» **Problem to work on**
Apart from the pictures, every line below is to be set down exactly.

» **Dataset excerpt**
-----

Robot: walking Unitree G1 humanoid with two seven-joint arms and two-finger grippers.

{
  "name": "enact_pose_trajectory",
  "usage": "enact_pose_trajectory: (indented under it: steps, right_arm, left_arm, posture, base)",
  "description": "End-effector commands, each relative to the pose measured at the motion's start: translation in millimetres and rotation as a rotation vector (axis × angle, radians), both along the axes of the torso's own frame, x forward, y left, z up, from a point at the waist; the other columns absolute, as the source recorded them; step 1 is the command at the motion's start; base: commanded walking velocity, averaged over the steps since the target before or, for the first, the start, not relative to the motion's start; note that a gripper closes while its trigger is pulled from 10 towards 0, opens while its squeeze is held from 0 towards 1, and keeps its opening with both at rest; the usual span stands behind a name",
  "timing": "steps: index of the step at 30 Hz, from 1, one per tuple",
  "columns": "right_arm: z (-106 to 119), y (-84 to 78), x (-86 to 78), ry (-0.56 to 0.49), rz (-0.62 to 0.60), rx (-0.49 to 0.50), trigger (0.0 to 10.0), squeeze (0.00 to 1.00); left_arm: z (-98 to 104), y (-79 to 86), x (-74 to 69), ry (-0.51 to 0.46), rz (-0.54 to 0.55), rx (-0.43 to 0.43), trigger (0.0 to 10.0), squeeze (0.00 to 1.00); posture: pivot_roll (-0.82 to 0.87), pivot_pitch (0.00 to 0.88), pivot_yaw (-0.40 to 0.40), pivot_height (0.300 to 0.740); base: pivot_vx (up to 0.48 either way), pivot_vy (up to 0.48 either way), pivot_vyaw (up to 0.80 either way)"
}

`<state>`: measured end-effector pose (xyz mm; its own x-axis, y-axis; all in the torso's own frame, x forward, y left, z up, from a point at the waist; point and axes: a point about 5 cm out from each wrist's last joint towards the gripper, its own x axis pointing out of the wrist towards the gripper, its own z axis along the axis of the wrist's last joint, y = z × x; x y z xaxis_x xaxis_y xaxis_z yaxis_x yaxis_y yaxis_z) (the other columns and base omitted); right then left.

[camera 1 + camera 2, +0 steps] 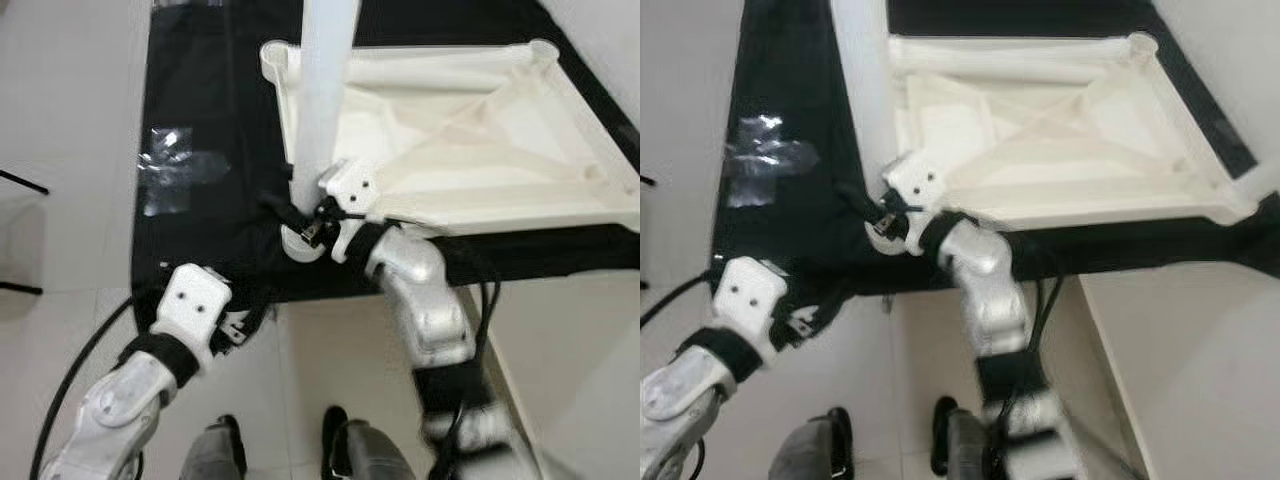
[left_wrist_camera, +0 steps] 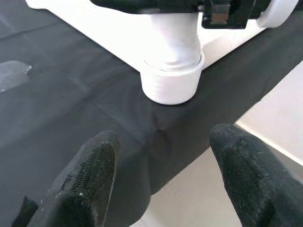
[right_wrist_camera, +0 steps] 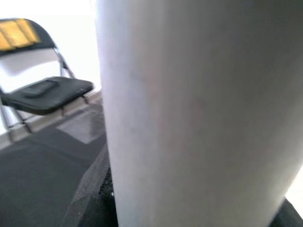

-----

» **Output of the task**
Robot: walking Unitree G1 humanoid with two seven-joint arms and two-finger grippers.

{
  "name": "enact_pose_trajectory",
  "usage": "enact_pose_trajectory: (indented under it: steps, right_arm, left_arm, posture, base)",
  "description": "End-effector commands, each relative to the pose measured at the motion's start: translation in millimetres and rotation as a rotation vector (axis × angle, radians), both along the axes of the torso's own frame, x forward, y left, z up, from a point at the waist; the other columns absolute, as the source recorded them; step 1 is the command at the motion's start; base: commanded walking velocity, averaged over the steps since the target before or, for the first, the start, not relative to the motion's start; note that a gripper closes while its trigger is pulled from 10 towards 0, opens while its squeeze is held from 0 towards 1, and keeps its opening with both at rest; the usual span stands behind a name",
  "timing": "steps: index of the step at 30 Hz, from 1, one per tuple",
  "columns": "right_arm: z (-106 to 119), y (-84 to 78), x (-86 to 78), ry (-0.56 to 0.49), rz (-0.62 to 0.60), rx (-0.49 to 0.50), trigger (0.0 to 10.0), squeeze (0.00 to 1.00); left_arm: z (-98 to 104), y (-79 to 86), x (-74 to 69), ry (-0.51 to 0.46), rz (-0.54 to 0.55), rx (-0.43 to 0.43), trigger (0.0 to 10.0), squeeze (0.00 to 1.00); posture: pivot_roll (-0.82 to 0.87), pivot_pitch (0.00 to 0.88), pivot_yaw (-0.40 to 0.40), pivot_height (0.300 to 0.740); base: pivot_vx (up to 0.48 either way), pivot_vy (up to 0.48 either way), pivot_vyaw (up to 0.80 either way)"
}

`<state>`: measured end-effector pose (xyz mm; its own x-axis, y-axis; all in the torso's own frame, x forward, y left, z up, from a point at the waist; point and axes: a point about 5 cm out from each wrist's last joint towards the gripper, its own x axis pointing out of the wrist towards the gripper, its own z axis along the axis of the wrist's last joint, y = z × x; x y z xaxis_x xaxis_y xaxis_z yaxis_x yaxis_y yaxis_z) (the other columns and base omitted); right then left.

[camera 1 + camera 2, +0 steps] 
[left_wrist_camera, +0 steps] 
[right_wrist_camera, +0 steps] 

That is the complete output.